• **EXERCISE AIM**:
Copy out exactly the lines below that run from the one holding "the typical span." to the one holding "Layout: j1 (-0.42", keeping both of those lines and no others.

*** DATA UNDER STUDY Section Begins ***

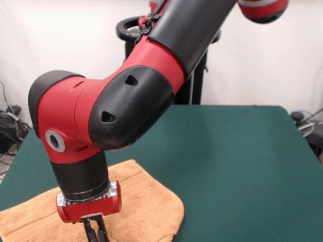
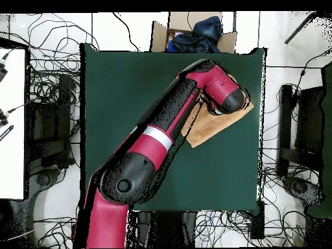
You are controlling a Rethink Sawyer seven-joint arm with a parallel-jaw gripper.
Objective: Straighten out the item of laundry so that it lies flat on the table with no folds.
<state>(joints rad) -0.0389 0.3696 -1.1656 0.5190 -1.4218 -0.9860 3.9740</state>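
Towel (image 1: 146, 204) not flat yet: front view shows a rounded doubled edge to one side of the jaws (image 1: 95, 229), so at least one fold looks left to open. It lies near a corner of the green bench (image 1: 242, 166), directly under the jaws. Arm (image 2: 155, 142) reaches out across the bench, wrist pointing straight down. Jaws nearly together, tips cut off by the frame; clamped on cloth or not, cannot tell.

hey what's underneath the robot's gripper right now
The peach towel lies on the green table beneath the gripper, whose jaws point down at it. The arm covers part of the towel from overhead, so any folds there stay hidden.
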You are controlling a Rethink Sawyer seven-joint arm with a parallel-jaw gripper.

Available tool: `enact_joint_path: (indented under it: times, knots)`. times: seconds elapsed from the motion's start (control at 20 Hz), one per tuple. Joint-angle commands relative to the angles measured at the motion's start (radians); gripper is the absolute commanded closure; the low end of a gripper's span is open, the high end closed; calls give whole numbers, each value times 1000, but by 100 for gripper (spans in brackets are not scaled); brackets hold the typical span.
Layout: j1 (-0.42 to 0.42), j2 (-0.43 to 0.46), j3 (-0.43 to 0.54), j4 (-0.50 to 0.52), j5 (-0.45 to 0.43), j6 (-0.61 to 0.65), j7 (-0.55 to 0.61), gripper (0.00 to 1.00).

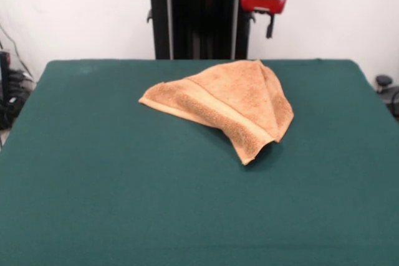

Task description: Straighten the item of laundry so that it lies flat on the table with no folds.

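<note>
Orange-tan towel lying folded into a rough triangle just past the green worktop's centre, toward 12 o'clock; claw raised beyond it, state indiscernible.

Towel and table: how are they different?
The towel is orange-tan; the table is dark green. The towel is small; the table is far bigger and fills most of the view. The towel lies bunched, with folds; the table's cover lies flat and smooth. Both look like soft cloth.
</note>
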Motion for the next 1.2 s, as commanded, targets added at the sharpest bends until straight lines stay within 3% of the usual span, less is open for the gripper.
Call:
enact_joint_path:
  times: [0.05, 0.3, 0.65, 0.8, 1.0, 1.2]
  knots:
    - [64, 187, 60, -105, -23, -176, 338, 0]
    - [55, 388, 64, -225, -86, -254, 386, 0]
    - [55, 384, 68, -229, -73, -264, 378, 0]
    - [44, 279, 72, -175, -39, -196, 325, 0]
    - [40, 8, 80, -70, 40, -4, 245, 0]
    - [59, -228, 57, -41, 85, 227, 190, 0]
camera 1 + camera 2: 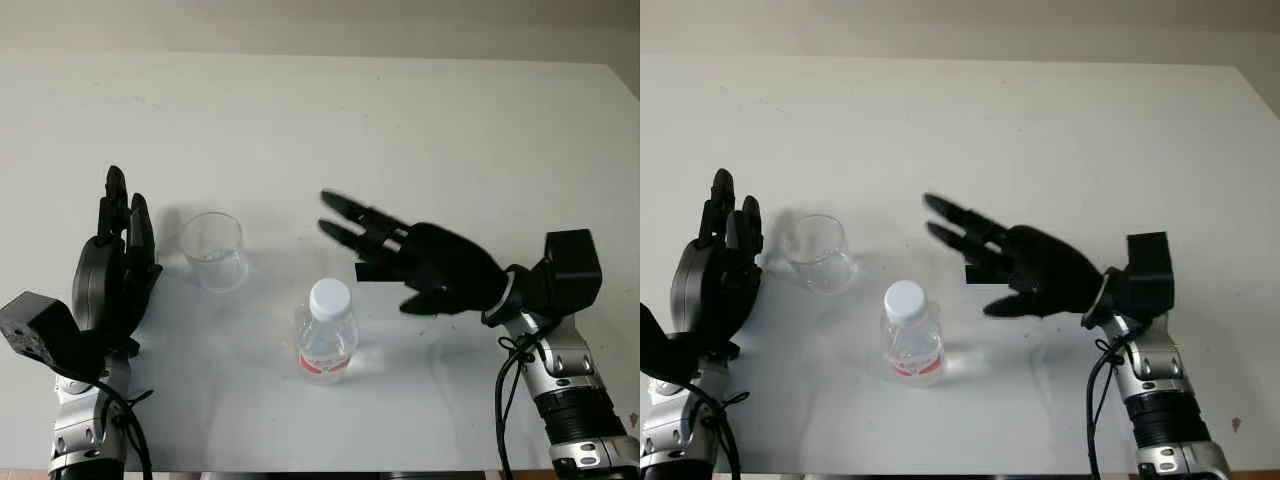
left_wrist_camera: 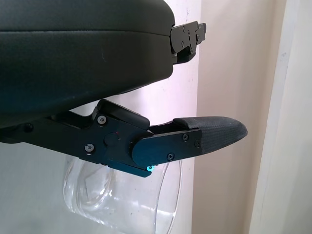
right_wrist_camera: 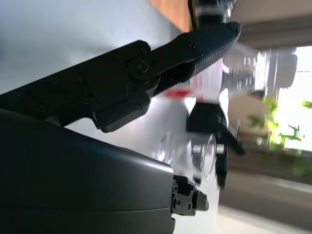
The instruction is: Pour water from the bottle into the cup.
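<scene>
left eye view: bottle (image 1: pixel 326 340) label red, unreadable.

The left hand (image 1: pixel 112 272) is open at eight o'clock, fingers pointing to twelve. The right hand (image 1: pixel 415 258) is open at four o'clock, fingers reaching toward ten.

One bottle (image 1: pixel 326 340), one clear cup (image 1: pixel 214 250) and two black hands sit over one table (image 1: pixel 420 130).
</scene>
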You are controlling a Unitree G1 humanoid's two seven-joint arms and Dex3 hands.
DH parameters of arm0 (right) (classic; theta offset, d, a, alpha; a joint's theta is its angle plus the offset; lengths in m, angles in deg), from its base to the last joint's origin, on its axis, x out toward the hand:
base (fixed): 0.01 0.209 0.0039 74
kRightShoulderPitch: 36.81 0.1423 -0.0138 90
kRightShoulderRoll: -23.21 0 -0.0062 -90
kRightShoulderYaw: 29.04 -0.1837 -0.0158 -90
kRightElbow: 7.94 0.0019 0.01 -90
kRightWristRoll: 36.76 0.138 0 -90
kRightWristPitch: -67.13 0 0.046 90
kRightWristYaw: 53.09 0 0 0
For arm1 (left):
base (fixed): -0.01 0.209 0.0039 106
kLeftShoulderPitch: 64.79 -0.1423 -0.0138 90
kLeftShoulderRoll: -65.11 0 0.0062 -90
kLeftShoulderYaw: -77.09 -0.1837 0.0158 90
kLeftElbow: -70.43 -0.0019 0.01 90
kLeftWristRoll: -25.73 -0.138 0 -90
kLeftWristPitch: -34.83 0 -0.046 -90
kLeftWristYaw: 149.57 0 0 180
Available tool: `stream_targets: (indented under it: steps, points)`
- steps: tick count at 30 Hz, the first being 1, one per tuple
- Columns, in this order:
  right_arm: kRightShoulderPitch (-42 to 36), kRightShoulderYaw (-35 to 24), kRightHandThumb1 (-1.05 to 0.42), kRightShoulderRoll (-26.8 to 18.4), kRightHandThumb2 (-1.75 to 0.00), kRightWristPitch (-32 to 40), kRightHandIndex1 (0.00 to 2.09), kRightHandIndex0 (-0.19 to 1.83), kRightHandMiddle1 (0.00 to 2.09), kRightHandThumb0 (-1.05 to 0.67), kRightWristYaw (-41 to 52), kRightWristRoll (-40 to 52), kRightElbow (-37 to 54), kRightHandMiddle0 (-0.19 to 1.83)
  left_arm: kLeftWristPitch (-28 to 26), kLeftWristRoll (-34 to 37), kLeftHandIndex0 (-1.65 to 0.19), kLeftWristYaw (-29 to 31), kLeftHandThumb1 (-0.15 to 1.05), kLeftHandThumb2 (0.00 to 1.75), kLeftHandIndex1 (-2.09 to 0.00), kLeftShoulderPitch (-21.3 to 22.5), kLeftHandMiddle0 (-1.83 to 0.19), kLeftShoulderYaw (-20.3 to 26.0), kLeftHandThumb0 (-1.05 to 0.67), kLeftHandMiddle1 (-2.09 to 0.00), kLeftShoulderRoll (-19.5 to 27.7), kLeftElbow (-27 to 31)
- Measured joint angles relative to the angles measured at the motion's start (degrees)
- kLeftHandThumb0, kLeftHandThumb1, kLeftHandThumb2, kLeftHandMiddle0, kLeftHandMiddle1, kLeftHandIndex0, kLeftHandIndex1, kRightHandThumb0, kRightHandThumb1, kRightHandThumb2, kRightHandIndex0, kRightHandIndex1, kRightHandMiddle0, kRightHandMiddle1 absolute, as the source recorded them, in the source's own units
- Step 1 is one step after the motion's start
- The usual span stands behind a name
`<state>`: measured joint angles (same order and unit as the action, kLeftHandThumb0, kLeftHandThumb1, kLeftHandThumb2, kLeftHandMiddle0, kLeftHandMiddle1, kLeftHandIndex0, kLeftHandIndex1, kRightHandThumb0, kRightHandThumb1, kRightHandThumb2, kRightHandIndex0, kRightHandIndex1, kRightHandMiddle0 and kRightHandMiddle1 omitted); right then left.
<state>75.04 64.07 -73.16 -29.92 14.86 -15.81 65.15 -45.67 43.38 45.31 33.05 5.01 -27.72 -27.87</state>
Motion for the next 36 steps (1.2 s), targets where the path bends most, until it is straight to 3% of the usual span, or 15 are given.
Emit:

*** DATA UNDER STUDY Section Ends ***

• **OUTPUT FOR THIS EXERCISE**:
Available tool: `enact_joint_path: (indented under it: times, knots)`. times: seconds elapsed from the motion's start (control at 20 Hz), one per tuple. Joint-angle commands relative to the angles measured at the motion's start (radians); gripper is the absolute commanded closure; the low end of a gripper's span is open, the high end closed; calls give whole numbers, each value times 1000, but by 100 for gripper (spans in brackets are not scaled); brackets hold the typical span.
Layout: j1 (-0.42 to 0.42), j2 (-0.43 to 0.46), j3 (-0.43 to 0.54), j4 (-0.50 to 0.52), j5 (-0.45 to 0.43), j6 (-0.61 to 0.65), j7 (-0.55 to 0.61), gripper (0.00 to 1.00).

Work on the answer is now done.